▶ YOUR GOAL: From the entries below, copy every line where the string "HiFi" appears.

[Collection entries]
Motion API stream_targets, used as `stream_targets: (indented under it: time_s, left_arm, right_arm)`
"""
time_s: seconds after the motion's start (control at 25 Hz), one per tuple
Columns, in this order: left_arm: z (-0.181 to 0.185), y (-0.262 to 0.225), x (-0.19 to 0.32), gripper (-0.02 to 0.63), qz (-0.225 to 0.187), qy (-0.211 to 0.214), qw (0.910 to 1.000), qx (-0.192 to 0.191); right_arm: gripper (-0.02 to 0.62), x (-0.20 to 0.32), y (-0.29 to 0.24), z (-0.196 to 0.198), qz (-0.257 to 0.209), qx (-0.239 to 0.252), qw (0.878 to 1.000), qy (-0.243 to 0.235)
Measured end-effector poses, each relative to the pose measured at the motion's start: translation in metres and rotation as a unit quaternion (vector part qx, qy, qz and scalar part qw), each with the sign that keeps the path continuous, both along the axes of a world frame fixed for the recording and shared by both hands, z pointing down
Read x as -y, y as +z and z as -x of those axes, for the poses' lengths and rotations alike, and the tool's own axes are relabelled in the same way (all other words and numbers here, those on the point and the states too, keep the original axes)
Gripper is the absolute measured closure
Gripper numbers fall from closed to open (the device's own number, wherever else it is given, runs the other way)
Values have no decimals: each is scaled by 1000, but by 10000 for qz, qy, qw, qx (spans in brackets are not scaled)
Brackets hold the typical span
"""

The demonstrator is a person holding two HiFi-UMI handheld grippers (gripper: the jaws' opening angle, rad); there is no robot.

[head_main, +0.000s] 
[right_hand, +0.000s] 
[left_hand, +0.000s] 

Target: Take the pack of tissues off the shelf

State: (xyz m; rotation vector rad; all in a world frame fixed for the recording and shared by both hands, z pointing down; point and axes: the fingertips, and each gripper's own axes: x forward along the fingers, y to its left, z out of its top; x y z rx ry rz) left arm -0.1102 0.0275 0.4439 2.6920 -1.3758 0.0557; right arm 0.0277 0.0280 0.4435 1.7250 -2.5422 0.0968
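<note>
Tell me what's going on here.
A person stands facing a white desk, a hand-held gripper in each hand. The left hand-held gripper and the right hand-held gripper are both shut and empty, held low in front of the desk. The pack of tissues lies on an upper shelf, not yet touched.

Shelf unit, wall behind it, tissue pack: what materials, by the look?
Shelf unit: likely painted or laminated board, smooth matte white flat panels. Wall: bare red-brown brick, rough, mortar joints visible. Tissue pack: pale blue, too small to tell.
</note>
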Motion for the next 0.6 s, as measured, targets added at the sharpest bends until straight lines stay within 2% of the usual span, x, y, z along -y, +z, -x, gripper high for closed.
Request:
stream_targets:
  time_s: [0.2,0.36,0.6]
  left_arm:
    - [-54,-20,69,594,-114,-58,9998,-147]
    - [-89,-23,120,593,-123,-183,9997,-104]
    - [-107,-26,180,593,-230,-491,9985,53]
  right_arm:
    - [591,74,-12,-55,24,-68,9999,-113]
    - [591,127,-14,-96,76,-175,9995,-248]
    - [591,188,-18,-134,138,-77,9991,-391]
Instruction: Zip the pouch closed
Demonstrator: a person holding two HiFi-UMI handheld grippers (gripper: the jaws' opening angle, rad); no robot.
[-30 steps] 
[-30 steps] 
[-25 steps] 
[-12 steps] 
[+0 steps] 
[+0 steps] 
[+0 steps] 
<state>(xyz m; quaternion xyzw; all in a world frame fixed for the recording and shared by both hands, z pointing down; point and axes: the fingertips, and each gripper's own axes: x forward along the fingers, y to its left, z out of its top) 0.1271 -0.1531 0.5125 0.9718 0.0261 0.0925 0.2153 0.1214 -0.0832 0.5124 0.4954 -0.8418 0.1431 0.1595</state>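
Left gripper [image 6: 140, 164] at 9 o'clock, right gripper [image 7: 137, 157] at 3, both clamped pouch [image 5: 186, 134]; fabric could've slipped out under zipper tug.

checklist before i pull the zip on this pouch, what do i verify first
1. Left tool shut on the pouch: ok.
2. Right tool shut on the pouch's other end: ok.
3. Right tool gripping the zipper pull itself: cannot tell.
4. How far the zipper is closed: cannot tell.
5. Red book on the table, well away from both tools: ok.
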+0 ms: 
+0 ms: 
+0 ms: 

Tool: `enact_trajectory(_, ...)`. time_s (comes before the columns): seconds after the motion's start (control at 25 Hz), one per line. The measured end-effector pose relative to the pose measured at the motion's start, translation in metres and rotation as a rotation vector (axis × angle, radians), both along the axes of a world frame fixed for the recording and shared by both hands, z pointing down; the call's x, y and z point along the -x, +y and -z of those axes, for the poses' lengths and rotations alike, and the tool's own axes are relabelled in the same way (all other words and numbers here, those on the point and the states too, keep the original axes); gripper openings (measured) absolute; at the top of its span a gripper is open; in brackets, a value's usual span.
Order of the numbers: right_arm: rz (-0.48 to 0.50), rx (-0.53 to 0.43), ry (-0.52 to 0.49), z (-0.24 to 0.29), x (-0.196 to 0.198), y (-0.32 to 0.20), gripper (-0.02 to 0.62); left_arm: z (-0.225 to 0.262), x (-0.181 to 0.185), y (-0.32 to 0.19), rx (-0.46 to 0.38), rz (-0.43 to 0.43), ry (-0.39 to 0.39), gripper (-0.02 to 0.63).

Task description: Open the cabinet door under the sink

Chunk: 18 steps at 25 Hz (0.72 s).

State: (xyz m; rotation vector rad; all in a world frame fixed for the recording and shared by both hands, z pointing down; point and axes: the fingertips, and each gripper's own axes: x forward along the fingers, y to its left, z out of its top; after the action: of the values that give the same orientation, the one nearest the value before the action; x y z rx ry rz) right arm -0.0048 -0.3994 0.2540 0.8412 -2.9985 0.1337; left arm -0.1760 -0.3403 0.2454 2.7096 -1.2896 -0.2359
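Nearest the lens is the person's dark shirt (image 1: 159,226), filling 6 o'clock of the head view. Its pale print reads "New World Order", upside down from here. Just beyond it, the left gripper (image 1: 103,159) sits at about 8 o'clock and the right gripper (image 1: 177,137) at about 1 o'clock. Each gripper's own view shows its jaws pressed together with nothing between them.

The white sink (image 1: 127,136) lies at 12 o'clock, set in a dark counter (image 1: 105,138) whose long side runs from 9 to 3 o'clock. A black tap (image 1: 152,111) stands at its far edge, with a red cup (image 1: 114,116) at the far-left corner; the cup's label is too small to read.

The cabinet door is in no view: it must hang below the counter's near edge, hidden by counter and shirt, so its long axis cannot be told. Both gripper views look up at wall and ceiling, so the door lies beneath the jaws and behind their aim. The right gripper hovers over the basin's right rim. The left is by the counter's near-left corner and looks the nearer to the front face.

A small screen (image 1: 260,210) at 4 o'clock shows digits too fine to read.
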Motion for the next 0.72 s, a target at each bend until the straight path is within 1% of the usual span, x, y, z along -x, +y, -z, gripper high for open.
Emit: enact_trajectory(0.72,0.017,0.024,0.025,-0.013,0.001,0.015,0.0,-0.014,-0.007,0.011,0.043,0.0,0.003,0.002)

▶ THE COMPLETED TASK:
The demonstrator is a person holding two HiFi-UMI handheld grippers (gripper: the jaws' opening angle, rad); there is no robot.
Demonstrator: a person holding two HiFi-UMI handheld grippers (gripper: the jaws' opening angle, rad); no robot.

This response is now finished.